Avec le temps, Mary et moi avons eu plaisir à apprendre beaucoup grâce à des frères et sœurs fidèles. Par exemple, j’ai accompagné frère Theodore Jaracz dans une visite de zone (une visite d’encouragement d’un Béthel). J’ai appris une leçon précieuse. Le Béthel que nous visitions avait un gros problème, même si le comité de filiale avait fait tout son possible pour le régler. Les frères du comité étaient déçus de ne pas avoir pu faire plus.
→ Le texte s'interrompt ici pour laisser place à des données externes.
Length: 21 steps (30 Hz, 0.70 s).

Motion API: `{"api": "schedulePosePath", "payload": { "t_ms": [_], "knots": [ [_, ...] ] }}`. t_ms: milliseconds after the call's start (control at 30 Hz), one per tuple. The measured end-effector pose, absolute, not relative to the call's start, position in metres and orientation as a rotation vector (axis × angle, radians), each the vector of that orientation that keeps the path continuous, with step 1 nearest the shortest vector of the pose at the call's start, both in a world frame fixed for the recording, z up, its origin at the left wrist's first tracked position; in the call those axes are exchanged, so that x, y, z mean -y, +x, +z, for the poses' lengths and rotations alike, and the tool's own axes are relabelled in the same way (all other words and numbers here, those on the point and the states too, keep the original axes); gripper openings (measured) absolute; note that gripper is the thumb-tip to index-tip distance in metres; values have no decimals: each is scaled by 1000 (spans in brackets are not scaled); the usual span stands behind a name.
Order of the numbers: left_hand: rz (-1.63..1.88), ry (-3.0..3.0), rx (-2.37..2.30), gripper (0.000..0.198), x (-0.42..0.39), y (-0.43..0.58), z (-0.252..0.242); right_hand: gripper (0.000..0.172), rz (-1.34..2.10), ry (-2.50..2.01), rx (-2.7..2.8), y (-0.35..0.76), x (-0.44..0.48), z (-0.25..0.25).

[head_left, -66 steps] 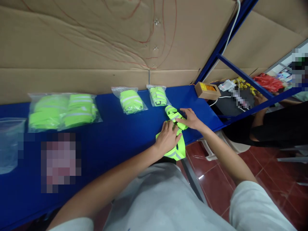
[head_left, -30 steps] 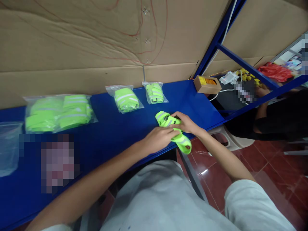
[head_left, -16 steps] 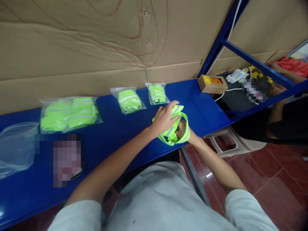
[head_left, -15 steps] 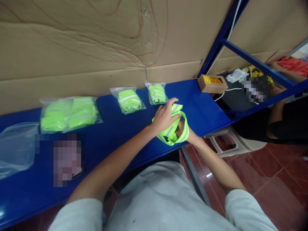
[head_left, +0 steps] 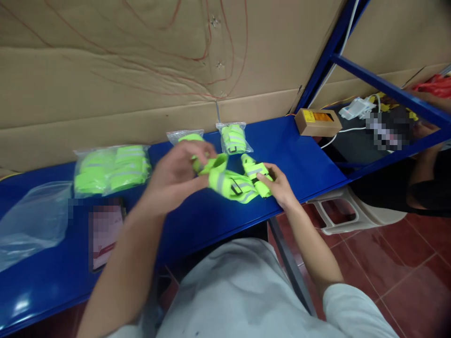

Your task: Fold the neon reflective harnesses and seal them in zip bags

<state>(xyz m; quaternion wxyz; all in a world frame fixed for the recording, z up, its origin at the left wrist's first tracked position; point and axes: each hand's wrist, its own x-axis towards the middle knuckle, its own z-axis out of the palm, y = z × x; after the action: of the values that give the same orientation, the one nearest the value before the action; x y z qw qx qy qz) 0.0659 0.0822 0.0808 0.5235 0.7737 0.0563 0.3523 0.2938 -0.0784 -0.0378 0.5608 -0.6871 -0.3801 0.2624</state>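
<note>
On the table [head_left: 183,220], a large bag [head_left: 111,169] and two small bags [head_left: 233,138] to its right lay along the cardboard wall [head_left: 105,70] behind. A box [head_left: 317,122] sat at the right end. Before the small bags, a strap [head_left: 232,180] stretched between the left hand [head_left: 176,176] and the right hand [head_left: 278,185].

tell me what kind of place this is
Probably a packing workshop: neon straps sealed in clear bags on a blue bench, cardboard sheets behind, a loose strap held by left hand and right hand.
</note>
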Motion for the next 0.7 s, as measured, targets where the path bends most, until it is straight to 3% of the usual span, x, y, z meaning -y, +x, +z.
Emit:
{"api": "schedulePosePath", "payload": {
  "t_ms": [133, 300, 367, 467, 500, 600, 700],
  "knots": [
    [639, 2200, -554, 23, -76, -14, 62, 63, 701, -1563, 648, 304, 76, -42],
    [826, 2561, -1187, 24, -32, -2, 37, 72, 644, -1586, 624, 298, 80, -38],
    [780, 2597, -1042, 23, -15, 29, 35, 78, 450, -1694, 723, 285, 82, -29],
    [501, 2804, -958, 53, -8, 70, 24, 88, -27, -1934, 1151, 266, 85, -16],
    [415, 2844, -964, 58, -10, 77, 18, 82, -132, -1984, 1333, 265, 86, -13],
    [283, 2897, -978, 49, -21, 75, 1, 38, -181, -2031, 1618, 288, 92, -10],
    [269, 2930, -958, 36, -32, 51, -3, 31, -338, -2046, 1283, 325, 106, -9]
  ]
}}
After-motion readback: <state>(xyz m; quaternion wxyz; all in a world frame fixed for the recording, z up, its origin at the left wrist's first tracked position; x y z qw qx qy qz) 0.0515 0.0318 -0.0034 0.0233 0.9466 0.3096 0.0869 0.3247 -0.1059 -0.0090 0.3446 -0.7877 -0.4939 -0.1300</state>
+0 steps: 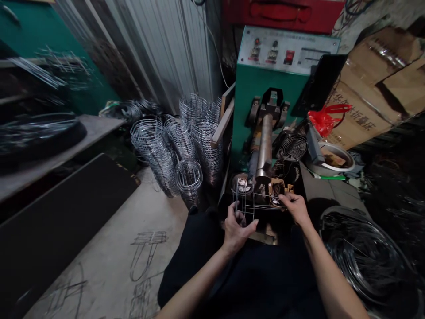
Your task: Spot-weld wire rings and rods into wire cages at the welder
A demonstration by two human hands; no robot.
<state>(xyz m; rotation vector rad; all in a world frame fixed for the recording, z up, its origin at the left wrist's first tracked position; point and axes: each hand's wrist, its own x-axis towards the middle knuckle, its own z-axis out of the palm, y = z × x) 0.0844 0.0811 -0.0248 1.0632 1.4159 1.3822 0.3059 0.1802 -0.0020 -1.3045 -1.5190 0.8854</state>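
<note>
My left hand [238, 225] is closed around a small wire frame [246, 199] made of thin metal rods, which stands up between thumb and fingers. My right hand [294, 207] pinches the end of a thin wire part [265, 195] that stretches left toward the frame. Whether the two pieces are joined I cannot tell. Just beyond both hands, the round metal arm [264, 146] of a green machine [272, 95] points down toward me. A bowl with white bits [239, 181] sits behind the frame.
Several stacks of wire rings [152, 153] stand on the floor at left. A tub of wire pieces [361, 252] is at right. Behind it are a metal bowl [338, 155], a red bag [323, 122] and a cardboard box [372, 97]. Loose wire frames [146, 250] lie on the floor.
</note>
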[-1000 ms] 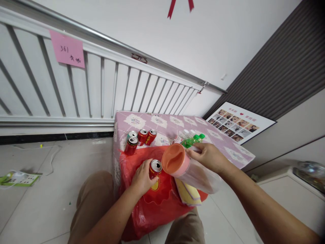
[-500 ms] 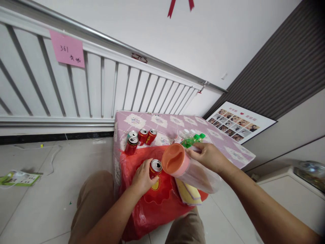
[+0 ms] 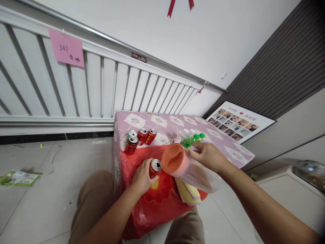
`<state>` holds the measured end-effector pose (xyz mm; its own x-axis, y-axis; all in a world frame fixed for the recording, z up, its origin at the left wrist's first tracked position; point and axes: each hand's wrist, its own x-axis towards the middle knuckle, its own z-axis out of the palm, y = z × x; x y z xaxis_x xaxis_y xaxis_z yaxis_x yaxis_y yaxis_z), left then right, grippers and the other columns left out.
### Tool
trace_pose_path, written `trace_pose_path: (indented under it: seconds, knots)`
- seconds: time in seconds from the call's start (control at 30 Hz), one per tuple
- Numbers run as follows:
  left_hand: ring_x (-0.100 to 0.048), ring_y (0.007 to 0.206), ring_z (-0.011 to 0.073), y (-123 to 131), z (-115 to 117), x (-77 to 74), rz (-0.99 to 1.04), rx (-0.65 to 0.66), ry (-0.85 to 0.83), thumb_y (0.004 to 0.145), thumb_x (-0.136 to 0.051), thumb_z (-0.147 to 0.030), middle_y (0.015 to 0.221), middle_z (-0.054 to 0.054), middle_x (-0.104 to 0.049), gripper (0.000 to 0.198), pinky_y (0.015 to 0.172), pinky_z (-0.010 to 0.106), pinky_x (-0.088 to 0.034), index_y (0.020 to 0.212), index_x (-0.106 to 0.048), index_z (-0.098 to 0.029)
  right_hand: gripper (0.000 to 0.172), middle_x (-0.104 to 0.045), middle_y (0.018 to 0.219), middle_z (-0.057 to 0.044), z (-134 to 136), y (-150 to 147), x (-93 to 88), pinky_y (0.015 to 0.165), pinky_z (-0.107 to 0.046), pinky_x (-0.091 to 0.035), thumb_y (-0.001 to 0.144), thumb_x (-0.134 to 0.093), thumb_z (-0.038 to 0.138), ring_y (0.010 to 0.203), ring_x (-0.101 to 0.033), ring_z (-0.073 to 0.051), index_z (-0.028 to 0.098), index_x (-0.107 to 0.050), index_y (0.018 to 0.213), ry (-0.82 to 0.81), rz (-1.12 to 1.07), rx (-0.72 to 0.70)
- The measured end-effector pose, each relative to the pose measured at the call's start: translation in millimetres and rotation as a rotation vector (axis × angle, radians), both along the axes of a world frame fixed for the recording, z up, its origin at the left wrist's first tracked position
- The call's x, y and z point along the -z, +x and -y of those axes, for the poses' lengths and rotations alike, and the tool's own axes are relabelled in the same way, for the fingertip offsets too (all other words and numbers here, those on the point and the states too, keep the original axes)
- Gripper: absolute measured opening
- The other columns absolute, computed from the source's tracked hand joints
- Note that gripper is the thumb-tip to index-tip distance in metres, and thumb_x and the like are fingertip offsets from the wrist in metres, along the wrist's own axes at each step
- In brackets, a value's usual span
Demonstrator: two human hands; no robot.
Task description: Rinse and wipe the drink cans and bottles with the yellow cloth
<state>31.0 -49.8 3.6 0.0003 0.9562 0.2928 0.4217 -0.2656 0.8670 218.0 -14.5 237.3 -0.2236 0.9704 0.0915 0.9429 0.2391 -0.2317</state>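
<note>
Left hand, centre of the frame: grip closed round an opened red metal can with a silver top, thumb on the near side, fingers on the far side. Can was roughly upright over the red plastic sheet; I couldn't tell if its base touched down.

Right hand, right of centre: grip narrow, closed at the handle of a translucent plastic pitcher with an orange lid and pink collar. Handle mostly hidden by the hand. Pitcher was tipped, lid end up and toward the can, body running down to the right. Lid sat just beside the can's top; contact, if any, wasn't clear to me.

Under the pitcher, a folded yellow cloth with purple edging lay on the sheet. Sheet covered the near end of a table with a purple patterned cloth. Up and left of the left hand: three upright red cans and a teal can, grouped close. Green-capped clear plastic bottles sat beyond the right hand. White radiator behind, pink paper note on it, upper left.
</note>
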Motion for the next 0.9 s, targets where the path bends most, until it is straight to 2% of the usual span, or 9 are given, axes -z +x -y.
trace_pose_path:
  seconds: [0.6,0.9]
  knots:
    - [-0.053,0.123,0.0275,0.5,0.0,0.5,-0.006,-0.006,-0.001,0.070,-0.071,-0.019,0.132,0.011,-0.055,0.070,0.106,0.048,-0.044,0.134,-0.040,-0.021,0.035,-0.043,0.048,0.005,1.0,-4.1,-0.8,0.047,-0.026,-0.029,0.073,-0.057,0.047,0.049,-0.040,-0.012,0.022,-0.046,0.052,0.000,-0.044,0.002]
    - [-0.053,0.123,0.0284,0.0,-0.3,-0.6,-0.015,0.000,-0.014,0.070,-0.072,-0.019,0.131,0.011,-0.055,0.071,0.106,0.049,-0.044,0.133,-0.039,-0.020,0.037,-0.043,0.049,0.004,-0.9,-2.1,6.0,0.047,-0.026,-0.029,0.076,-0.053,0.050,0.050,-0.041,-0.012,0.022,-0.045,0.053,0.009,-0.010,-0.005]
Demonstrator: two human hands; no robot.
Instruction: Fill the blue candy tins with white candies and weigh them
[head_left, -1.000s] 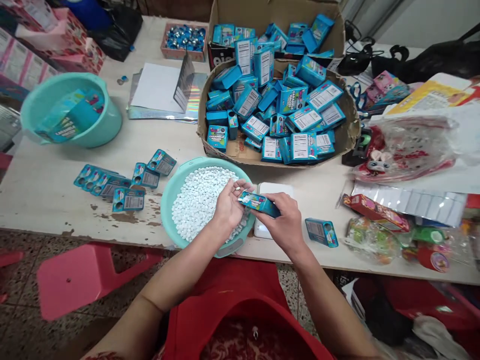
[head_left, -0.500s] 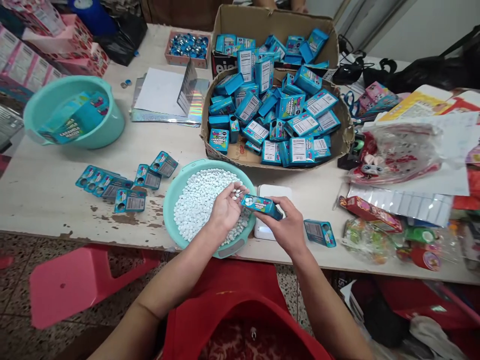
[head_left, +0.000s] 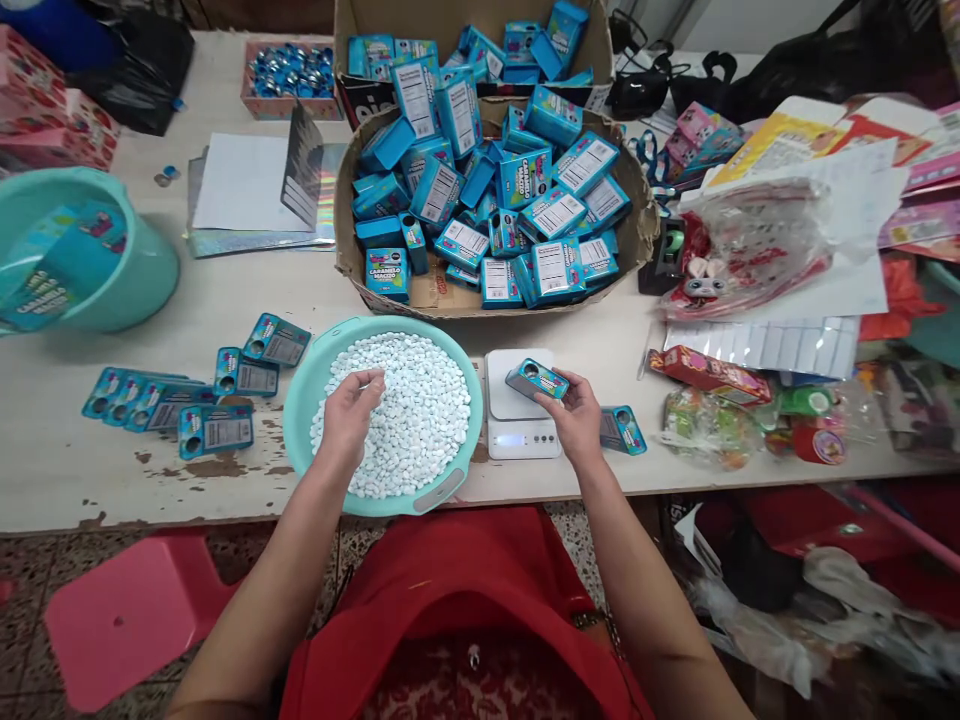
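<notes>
My right hand grips a small blue candy box by its right end. The box is tilted above the white digital scale, with a dark round hole in the face turned up. Whether it touches the scale, I cannot tell. Over the left side of a turquoise basin full of small white candies hangs my left hand, its fingers curled and closed. Anything inside those fingers is hidden. Another blue candy box lies just right of my right hand.
Behind the basin stands a cardboard box heaped with blue candy boxes. Several more blue boxes lie at the left, near a turquoise tub. A pink tray holds shiny blue pieces. Bagged goods crowd the right.
My left hand has moved left, away from the candy box, and its fingers have closed. My right hand has brought the box over the scale. The view has shifted right.
</notes>
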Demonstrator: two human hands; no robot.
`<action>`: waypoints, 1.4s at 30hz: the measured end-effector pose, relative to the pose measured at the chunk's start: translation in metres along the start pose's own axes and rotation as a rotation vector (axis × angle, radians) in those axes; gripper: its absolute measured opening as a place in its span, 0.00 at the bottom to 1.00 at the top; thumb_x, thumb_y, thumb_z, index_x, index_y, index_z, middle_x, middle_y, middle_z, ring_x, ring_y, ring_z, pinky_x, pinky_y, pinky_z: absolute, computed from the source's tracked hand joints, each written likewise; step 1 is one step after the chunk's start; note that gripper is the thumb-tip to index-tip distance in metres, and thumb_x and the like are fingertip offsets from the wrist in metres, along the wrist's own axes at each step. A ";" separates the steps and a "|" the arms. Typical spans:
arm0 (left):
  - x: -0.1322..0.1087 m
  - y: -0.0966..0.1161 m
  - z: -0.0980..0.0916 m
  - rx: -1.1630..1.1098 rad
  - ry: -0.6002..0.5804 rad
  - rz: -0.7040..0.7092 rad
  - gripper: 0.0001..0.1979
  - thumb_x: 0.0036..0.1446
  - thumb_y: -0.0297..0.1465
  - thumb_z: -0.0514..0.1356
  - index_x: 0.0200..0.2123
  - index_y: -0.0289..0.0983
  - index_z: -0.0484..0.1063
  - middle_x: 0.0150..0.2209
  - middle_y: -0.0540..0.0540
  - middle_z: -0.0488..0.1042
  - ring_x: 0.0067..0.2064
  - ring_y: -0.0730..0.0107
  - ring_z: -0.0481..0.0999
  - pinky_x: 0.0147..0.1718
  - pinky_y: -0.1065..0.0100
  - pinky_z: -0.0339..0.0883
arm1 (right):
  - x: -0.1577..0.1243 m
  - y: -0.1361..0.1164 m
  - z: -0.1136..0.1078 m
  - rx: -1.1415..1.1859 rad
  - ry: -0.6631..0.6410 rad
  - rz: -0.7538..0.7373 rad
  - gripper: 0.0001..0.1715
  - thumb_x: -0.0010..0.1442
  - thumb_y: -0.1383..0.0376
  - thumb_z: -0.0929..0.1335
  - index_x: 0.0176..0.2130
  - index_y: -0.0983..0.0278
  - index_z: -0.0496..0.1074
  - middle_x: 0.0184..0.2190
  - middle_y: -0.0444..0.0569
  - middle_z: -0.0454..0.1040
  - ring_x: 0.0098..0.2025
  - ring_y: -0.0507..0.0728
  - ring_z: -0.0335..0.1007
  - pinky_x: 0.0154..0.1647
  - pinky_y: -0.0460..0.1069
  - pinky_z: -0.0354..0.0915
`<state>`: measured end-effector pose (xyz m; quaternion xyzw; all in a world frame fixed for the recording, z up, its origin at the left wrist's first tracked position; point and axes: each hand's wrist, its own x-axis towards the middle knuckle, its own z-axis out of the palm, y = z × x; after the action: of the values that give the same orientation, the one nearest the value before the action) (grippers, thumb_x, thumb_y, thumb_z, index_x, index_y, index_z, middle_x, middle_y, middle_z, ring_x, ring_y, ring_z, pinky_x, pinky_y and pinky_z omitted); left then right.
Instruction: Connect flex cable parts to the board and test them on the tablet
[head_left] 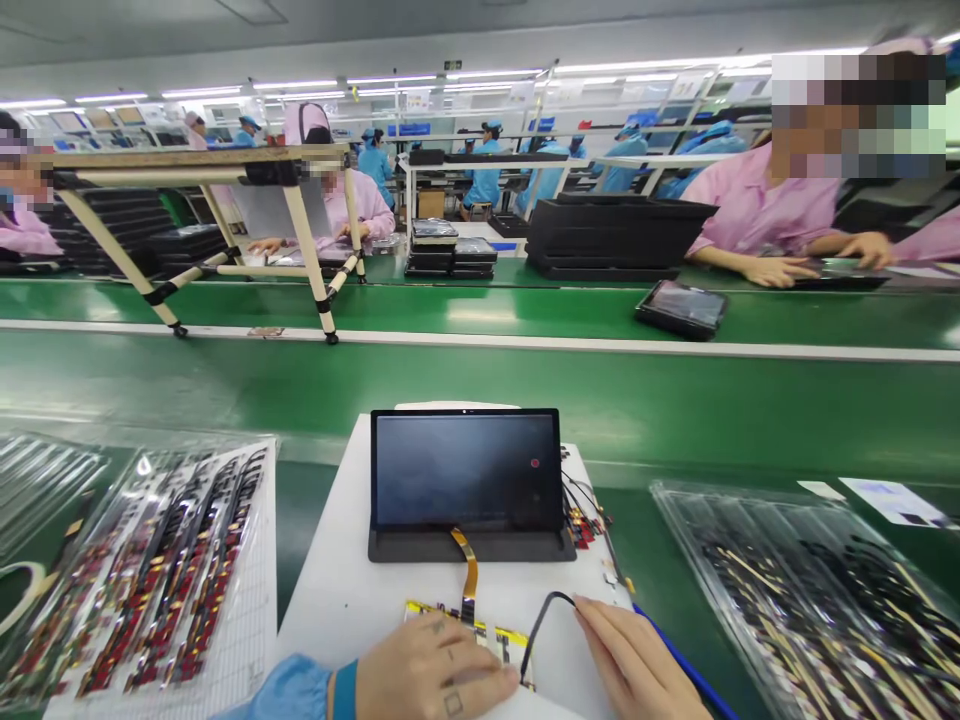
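A thin black cable [541,610] arches between my two hands over a white work board [330,580]. My right hand [637,660] pinches its upper end between fingers and thumb. The lower end of the cable meets the closed fingertips of my left hand [439,670], whose grip is partly hidden. Under and beside my left hand lies a flat part with yellow edges [512,637], mostly covered. An orange flex ribbon [469,570] joins it to a tablet screen [465,470], which stands propped up with a dark display.
Clear trays with red-and-black flex parts [187,570] and black cables [817,600] lie left and right. Small red parts [585,525] sit beside the screen. Beyond the green bench stand a pipe-frame rack [307,250], stacked black trays [615,235] and co-workers in pink.
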<state>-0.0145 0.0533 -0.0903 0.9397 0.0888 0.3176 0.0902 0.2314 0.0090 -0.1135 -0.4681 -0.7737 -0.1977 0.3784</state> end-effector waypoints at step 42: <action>-0.014 -0.096 -0.010 -0.088 1.025 -0.814 0.18 0.60 0.38 0.50 0.53 0.41 0.60 0.46 0.44 0.66 0.45 0.63 0.68 0.46 0.63 0.59 | 0.012 -0.013 0.001 0.000 0.035 0.141 0.24 0.63 0.67 0.61 0.57 0.49 0.58 0.35 0.44 0.74 0.41 0.53 0.65 0.44 0.49 0.58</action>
<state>-0.0424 0.1444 -0.1121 0.5560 0.4561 0.6690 0.1879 0.2161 0.0107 -0.1042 -0.5179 -0.7321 -0.1786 0.4048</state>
Alors frère Jaracz les a réconfortés en disant : « Maintenant, il est temps de laisser l’esprit saint agir. » Je n’ai jamais oublié non plus ce que frère Franz a dit il y a longtemps, quand Mary et moi visitions Brooklyn. Notre groupe lui avait demandé un conseil, et il a répondu : « Ce que je conseille, c’est de rester dans l’organisation visible de Jéhovah malgré tous les obstacles. C’est la seule qui fait le travail que Jésus a confié à ses disciples : prêcher la bonne nouvelle du Royaume de Dieu ! »

Appliquer ce conseil nous a rendus très heureux, Mary et moi. Nous avons aussi d’excellents souvenirs des visites de zone que nous avons faites dans des Béthels du monde entier. Nous aimions rencontrer des serviteurs de Jéhovah, jeunes et vieux, et leur dire que leur service était apprécié. Nous les encouragions toujours à continuer de servir Jéhovah.

De nombreuses années ont passé, et maintenant nous avons tous les deux plus de 80 ans. Mary a plusieurs problèmes de santé (2 Corinthiens 12:9). Et nous avons eu d’autres épreuves. Mais elles ont rendu notre foi forte, et elles nous ont encore plus décidés à rester fidèles à Jéhovah. Quand nous repensons à nos années passées à son service, nous comprenons qu’il nous a manifesté sa faveur imméritée de très nombreuses façons * (voir la note).

^ § 29 Douglas Guest est mort fidèle à Jéhovah le 25 octobre 2015, pendant qu’on préparait cet article.